→ DESCRIPTION OF THE TASK:
Could you reproduce, word for word, everything below from the line containing "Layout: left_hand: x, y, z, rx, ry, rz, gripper" down to the line containing "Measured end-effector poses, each", with both of those lines included and no others?

*** Opening DATA EXTRACT ***

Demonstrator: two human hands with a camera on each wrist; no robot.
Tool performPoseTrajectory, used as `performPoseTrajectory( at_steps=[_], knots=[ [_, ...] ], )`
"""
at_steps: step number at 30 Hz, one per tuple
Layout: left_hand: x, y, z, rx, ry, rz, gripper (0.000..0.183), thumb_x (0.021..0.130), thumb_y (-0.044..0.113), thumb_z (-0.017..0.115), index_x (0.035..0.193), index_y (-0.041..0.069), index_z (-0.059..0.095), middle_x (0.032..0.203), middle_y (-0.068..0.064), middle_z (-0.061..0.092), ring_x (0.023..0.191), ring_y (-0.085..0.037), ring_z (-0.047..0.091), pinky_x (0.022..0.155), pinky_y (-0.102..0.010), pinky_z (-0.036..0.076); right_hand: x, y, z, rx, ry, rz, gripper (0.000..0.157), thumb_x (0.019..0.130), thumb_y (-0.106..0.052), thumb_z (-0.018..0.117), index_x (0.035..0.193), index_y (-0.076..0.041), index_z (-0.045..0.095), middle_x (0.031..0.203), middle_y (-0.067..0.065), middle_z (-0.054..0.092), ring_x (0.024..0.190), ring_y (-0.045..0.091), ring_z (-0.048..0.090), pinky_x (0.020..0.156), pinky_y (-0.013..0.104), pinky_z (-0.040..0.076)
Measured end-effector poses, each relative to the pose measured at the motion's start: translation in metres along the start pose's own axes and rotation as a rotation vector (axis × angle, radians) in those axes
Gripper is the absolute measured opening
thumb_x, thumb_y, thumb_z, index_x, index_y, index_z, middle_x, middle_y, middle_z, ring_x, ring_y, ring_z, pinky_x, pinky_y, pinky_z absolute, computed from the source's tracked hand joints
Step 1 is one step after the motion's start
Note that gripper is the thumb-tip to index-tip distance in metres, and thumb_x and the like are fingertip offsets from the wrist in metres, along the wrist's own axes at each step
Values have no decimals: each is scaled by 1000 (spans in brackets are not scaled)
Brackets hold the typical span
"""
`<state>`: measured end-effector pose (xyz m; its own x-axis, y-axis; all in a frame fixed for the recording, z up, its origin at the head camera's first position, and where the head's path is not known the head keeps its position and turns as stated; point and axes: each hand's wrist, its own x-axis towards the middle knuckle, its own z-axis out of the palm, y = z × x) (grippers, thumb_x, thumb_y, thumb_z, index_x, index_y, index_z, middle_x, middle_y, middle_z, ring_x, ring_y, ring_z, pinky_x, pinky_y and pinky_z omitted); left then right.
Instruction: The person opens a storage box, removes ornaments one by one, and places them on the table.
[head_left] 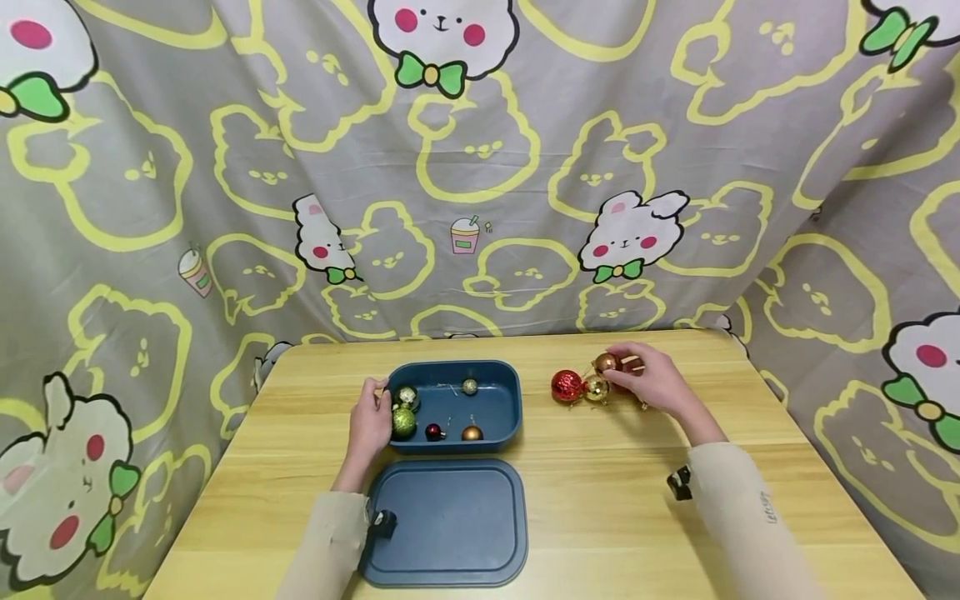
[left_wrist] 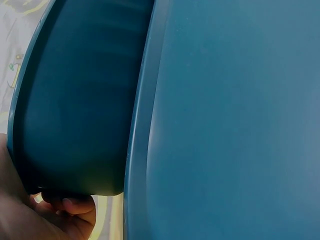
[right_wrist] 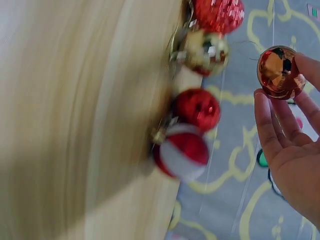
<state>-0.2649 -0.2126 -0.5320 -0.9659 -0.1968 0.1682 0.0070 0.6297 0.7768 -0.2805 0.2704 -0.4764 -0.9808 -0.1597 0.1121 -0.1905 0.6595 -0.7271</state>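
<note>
My left hand [head_left: 371,423] grips the left end of a dark blue plastic box [head_left: 512,392]. In the left wrist view its fingers [left_wrist: 80,206] curl against the box's end wall. Inside the box lie several Christmas balls, among them a green ball [head_left: 403,422], a small dark red ball [head_left: 434,432] and an orange-gold ball [head_left: 472,433]. Right of the box, my right hand [head_left: 654,385] pinches a shiny copper Christmas ball [right_wrist: 276,70] between thumb and fingertips, raised off the table. Close below it are a red ball [head_left: 567,386] and a gold ball [head_left: 597,387].
A flat blue lid [head_left: 450,521] lies in front of the box on the wooden table [head_left: 615,517]. The right wrist view also shows a red ball [right_wrist: 197,110] and a red-and-white striped ball [right_wrist: 182,152] on the table. A patterned curtain [head_left: 487,275] hangs behind the table.
</note>
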Motion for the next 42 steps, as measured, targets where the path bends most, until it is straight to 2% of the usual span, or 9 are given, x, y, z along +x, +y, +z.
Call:
performPoseTrajectory(
  at_steps=[6,13,20,26,35,42],
  knots=[
    [0,0,0,2,-1,1,26,111,16,46,134,8,55,72,-7,48,61,-20,43,60,-34,36,-17,12,-21,-3,10,34,51,98,-28,74,141,-4,60,135,24,63,115,41,65,90,48,58],
    [1,-1,1,0,-1,1,24,111,16,45,131,7,55,74,-7,50,61,-20,43,60,-34,36,-26,28,-38,-41,43,39,51,98,-29,73,140,-3,61,135,25,63,114,42,65,92,46,56],
    [2,-2,1,-3,6,3,26,111,16,46,134,8,56,71,-6,48,59,-20,43,59,-34,36,-32,43,-51,-60,60,71,54,99,-31,72,142,-2,58,134,27,63,115,44,65,88,32,54],
    [1,-2,1,-8,-11,-1,28,111,15,45,136,8,54,71,-6,47,59,-20,43,58,-33,37,-37,57,-55,-60,65,101,57,100,-34,70,144,0,56,137,28,60,117,47,62,90,39,53],
    [0,-2,1,-11,-8,-14,28,111,16,45,137,9,54,71,-5,47,57,-18,42,56,-32,37,-39,75,-55,-54,75,183,61,100,-39,70,144,-1,56,136,31,59,117,45,61,81,28,50],
    [0,-2,0,-11,-13,-15,29,111,16,45,137,9,54,71,-5,47,58,-19,43,57,-33,37,-41,85,-53,-65,42,210,63,99,-40,71,144,2,54,136,34,58,119,48,61,86,35,52]
  ],
)
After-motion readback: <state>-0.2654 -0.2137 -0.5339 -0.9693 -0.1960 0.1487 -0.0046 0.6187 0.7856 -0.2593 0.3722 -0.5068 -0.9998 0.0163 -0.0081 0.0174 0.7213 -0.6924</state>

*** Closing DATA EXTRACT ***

→ WRITTEN ANSWER:
Layout: left_hand: x, y, z, rx, ry, rz, gripper (0.000..0.183), thumb_x (0.021..0.130), thumb_y (-0.044..0.113), thumb_z (-0.017..0.115), index_x (0.035..0.193), index_y (-0.041..0.069), index_z (-0.059..0.095), middle_x (0.032..0.203), middle_y (-0.068..0.064), middle_z (-0.061..0.092), ring_x (0.023..0.191), ring_y (-0.085..0.037), ring_z (-0.047..0.091), pinky_x (0.022..0.155), pinky_y (-0.102..0.010), pinky_z (-0.036..0.076); right_hand: x, y, z, rx, ry, rz, gripper (0.000..0.157), thumb_x (0.019..0.130), thumb_y (-0.106..0.052), thumb_z (-0.018..0.117), index_x (0.035..0.193), index_y (-0.076..0.041), index_z (-0.045..0.095), middle_x (0.031..0.203), middle_y (-0.067..0.065), middle_z (-0.054..0.092), ring_x (0.024..0.190), ring_y (-0.045..0.091), ring_z (-0.048..0.090), pinky_x (0.020..0.156), pinky_y (-0.013..0.104), pinky_z (-0.040..0.076)
Measured end-effector poses, each relative to the pose measured at the motion's start: translation in metres along the start pose's own axes and rotation as a rotation vector (axis × angle, radians) in those axes

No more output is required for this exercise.